- Directions for this task
From the records below, please repeat exactly the line that has "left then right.", the line that has "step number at", and every line between them, and nothing else.

(Record set begins)

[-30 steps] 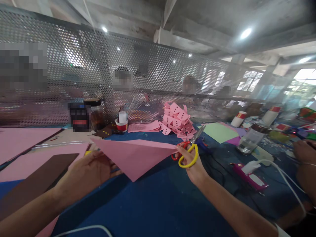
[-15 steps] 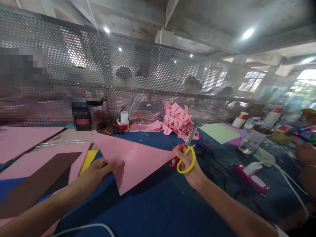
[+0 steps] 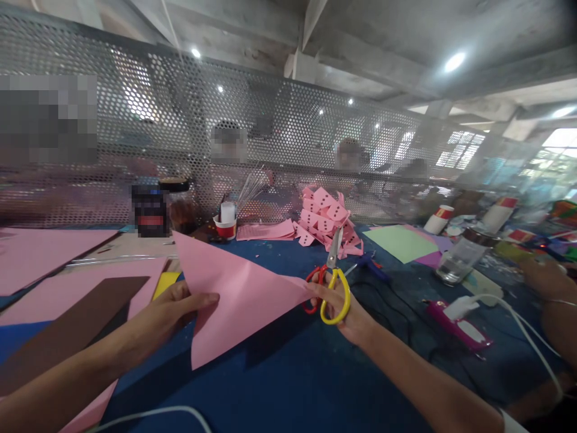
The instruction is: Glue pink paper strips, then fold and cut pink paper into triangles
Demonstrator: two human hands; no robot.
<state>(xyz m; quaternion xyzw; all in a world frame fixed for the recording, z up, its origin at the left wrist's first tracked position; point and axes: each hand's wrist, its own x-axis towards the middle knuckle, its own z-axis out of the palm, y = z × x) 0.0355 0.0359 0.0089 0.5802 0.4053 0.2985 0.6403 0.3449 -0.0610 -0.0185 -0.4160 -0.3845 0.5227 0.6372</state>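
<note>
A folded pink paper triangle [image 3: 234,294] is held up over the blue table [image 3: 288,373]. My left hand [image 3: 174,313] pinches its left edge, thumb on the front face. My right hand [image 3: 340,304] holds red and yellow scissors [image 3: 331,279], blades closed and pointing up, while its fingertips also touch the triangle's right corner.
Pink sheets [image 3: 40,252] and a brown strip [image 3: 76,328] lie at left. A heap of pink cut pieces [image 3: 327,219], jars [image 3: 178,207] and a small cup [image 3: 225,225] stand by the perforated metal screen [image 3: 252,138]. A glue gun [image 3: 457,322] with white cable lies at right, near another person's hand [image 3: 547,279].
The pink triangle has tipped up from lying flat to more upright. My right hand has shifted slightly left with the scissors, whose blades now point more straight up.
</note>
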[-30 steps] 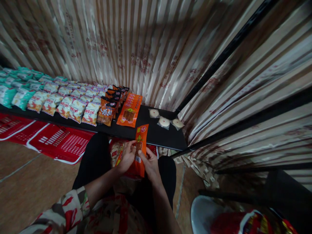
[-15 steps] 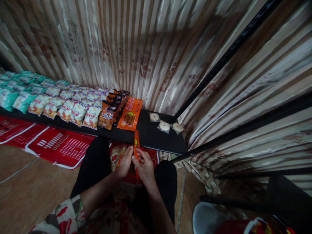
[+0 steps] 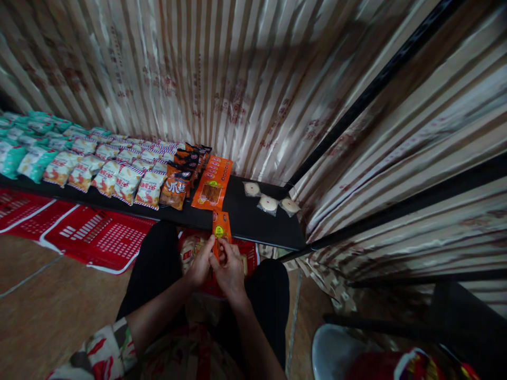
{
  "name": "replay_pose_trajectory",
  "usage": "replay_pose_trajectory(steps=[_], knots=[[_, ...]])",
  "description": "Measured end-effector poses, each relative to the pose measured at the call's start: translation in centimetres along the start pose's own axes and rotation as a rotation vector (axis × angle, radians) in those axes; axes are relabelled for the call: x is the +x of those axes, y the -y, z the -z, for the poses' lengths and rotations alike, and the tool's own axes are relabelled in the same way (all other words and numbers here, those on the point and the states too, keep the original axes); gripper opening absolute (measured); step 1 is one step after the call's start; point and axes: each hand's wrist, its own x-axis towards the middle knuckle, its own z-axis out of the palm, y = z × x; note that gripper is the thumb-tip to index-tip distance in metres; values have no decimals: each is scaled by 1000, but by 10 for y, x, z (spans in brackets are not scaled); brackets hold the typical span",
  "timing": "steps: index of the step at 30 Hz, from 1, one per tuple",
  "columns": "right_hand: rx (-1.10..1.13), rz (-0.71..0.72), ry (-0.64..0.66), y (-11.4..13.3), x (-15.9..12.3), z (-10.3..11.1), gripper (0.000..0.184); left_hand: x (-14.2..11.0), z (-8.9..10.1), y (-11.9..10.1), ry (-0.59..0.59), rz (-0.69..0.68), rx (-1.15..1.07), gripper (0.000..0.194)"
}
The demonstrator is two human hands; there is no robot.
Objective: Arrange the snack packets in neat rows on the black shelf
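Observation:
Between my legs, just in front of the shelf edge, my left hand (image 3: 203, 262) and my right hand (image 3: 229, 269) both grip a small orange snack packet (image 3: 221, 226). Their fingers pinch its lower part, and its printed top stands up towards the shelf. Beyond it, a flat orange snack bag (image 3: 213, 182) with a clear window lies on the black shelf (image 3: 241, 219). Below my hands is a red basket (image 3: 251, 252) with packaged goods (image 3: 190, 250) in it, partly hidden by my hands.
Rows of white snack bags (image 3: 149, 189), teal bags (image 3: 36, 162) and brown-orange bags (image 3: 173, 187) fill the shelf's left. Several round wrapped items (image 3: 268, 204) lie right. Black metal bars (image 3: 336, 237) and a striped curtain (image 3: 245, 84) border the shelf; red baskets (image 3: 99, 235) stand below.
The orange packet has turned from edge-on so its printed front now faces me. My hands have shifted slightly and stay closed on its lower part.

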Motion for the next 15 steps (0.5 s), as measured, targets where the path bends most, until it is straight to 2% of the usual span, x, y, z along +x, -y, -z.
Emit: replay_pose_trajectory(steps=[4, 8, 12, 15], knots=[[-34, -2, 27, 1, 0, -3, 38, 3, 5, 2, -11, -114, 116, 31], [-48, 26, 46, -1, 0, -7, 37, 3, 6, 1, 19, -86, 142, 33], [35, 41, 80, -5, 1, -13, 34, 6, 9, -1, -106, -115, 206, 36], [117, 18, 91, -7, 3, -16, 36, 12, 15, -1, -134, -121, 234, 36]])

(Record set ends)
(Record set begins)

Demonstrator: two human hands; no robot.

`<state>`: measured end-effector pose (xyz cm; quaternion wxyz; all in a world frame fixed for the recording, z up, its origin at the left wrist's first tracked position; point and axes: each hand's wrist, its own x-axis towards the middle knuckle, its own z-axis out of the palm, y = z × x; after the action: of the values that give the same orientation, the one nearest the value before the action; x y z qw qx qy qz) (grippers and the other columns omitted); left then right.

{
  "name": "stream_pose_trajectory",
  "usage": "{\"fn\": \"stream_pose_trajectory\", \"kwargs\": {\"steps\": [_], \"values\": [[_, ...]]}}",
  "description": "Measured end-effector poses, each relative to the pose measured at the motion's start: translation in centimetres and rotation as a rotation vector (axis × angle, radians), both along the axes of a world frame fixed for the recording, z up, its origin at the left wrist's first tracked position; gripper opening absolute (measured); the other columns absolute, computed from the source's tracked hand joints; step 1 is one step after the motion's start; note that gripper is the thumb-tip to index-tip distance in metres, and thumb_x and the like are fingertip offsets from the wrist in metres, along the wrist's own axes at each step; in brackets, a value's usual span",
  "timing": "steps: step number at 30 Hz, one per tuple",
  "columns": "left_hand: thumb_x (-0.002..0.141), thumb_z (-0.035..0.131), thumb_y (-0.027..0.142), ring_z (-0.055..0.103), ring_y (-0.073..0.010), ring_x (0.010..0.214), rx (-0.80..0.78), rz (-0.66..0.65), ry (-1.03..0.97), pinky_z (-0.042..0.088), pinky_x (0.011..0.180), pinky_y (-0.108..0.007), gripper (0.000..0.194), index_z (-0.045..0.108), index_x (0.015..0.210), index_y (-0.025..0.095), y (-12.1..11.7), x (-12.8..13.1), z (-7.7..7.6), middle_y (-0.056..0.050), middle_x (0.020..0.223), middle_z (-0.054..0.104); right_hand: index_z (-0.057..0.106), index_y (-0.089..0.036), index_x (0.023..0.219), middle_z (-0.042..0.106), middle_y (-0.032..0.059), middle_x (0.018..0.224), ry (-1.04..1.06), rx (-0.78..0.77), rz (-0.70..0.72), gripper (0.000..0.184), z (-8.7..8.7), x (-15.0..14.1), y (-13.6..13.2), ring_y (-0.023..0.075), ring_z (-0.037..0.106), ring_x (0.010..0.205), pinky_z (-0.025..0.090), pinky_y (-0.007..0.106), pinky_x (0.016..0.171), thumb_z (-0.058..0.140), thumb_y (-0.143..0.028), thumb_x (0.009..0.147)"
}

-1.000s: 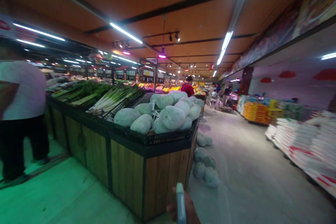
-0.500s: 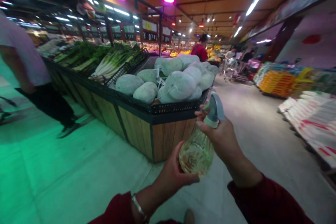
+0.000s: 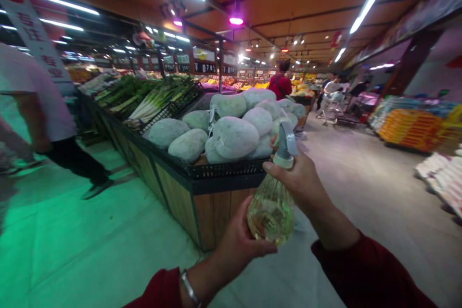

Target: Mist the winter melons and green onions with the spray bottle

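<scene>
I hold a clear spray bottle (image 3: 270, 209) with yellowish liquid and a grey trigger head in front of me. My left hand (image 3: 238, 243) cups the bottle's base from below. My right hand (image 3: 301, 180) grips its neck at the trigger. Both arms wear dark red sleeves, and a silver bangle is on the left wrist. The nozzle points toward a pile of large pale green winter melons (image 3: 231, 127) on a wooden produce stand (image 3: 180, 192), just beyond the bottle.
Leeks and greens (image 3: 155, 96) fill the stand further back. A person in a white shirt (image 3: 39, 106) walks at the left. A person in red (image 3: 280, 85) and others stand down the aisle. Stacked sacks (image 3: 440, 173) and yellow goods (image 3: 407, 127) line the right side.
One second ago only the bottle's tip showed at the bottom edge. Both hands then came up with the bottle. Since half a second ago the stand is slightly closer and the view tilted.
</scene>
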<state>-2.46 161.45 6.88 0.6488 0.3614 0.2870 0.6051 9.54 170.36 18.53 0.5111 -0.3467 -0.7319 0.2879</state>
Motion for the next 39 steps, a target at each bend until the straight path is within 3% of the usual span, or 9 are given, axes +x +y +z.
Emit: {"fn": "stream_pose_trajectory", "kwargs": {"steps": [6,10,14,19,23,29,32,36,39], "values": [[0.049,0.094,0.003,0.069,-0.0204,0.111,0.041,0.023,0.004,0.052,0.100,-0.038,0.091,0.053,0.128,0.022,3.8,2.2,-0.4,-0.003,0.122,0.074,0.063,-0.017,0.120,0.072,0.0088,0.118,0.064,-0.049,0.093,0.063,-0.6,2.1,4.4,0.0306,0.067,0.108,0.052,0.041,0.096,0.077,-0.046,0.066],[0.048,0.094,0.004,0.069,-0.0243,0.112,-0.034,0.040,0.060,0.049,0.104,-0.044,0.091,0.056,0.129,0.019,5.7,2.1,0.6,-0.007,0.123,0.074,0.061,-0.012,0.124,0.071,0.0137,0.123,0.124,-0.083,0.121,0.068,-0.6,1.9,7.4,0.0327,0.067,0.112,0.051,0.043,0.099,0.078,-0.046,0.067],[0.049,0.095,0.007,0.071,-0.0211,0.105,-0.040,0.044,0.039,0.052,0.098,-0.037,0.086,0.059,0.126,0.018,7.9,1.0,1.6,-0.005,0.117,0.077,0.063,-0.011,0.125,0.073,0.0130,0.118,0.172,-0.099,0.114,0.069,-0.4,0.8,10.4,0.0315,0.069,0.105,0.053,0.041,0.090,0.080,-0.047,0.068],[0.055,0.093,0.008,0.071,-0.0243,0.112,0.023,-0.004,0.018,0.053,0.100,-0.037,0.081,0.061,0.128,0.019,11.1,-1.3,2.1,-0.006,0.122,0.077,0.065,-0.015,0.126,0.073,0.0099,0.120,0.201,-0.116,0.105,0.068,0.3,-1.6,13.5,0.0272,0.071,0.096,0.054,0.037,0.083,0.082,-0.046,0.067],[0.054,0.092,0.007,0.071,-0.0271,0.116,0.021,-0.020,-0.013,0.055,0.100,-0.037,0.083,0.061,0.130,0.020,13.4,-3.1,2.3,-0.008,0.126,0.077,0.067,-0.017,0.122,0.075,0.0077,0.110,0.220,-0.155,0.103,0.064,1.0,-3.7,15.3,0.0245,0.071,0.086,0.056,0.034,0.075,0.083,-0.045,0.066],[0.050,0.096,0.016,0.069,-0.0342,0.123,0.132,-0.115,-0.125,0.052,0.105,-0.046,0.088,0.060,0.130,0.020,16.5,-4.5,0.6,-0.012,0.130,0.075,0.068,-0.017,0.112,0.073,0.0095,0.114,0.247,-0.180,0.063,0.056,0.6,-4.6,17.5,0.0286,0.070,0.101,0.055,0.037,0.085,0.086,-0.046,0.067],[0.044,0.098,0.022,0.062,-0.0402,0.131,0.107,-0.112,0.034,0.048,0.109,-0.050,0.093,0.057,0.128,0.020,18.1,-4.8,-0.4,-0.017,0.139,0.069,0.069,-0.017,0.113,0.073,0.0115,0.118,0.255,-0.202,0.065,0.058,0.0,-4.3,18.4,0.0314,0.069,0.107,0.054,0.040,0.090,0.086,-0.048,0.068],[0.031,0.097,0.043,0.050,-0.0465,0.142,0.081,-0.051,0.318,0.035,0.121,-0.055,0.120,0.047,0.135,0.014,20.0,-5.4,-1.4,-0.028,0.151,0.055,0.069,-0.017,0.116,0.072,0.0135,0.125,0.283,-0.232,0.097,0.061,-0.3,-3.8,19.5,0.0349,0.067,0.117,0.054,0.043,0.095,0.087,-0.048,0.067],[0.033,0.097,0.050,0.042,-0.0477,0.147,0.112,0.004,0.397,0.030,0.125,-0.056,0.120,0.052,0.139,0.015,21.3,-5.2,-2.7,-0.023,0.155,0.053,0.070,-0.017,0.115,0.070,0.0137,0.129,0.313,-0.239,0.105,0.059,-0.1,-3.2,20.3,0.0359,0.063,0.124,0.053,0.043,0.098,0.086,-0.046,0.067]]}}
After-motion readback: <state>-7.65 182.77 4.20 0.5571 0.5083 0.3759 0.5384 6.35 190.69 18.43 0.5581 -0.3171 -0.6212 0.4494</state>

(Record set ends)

- Written reply
`<state>`: measured end-effector pose (xyz cm; quaternion wxyz; all in a world frame fixed for the recording, z up, its origin at the left wrist's first tracked position; point and axes: each hand's wrist, its own x-axis towards the middle knuckle, its own z-axis out of the palm, y = z × x; after the action: of the values that give the same orientation, the one nearest the value before the action; x y z qw qx qy qz) (grippers and the other columns omitted); left then right.

{
  "name": "stream_pose_trajectory",
  "usage": "{\"fn\": \"stream_pose_trajectory\", \"kwargs\": {\"steps\": [_], \"values\": [[_, ...]]}}",
  "description": "Measured end-effector poses, each relative to the pose measured at the motion's start: translation in centimetres and rotation as a rotation vector (axis × angle, radians), both along the axes of a world frame fixed for the recording, z up, its origin at the left wrist's first tracked position; gripper opening absolute (measured); the other columns absolute, computed from the source's tracked hand joints; step 1 is one step after the motion's start; note that gripper is the thumb-tip to index-tip distance in metres, and thumb_x and the like are fingertip offsets from the wrist in metres, along the wrist's own axes at each step; in brackets, a value's usual span",
  "timing": "steps: step number at 30 Hz, one per tuple",

What the exercise asked for is now complete.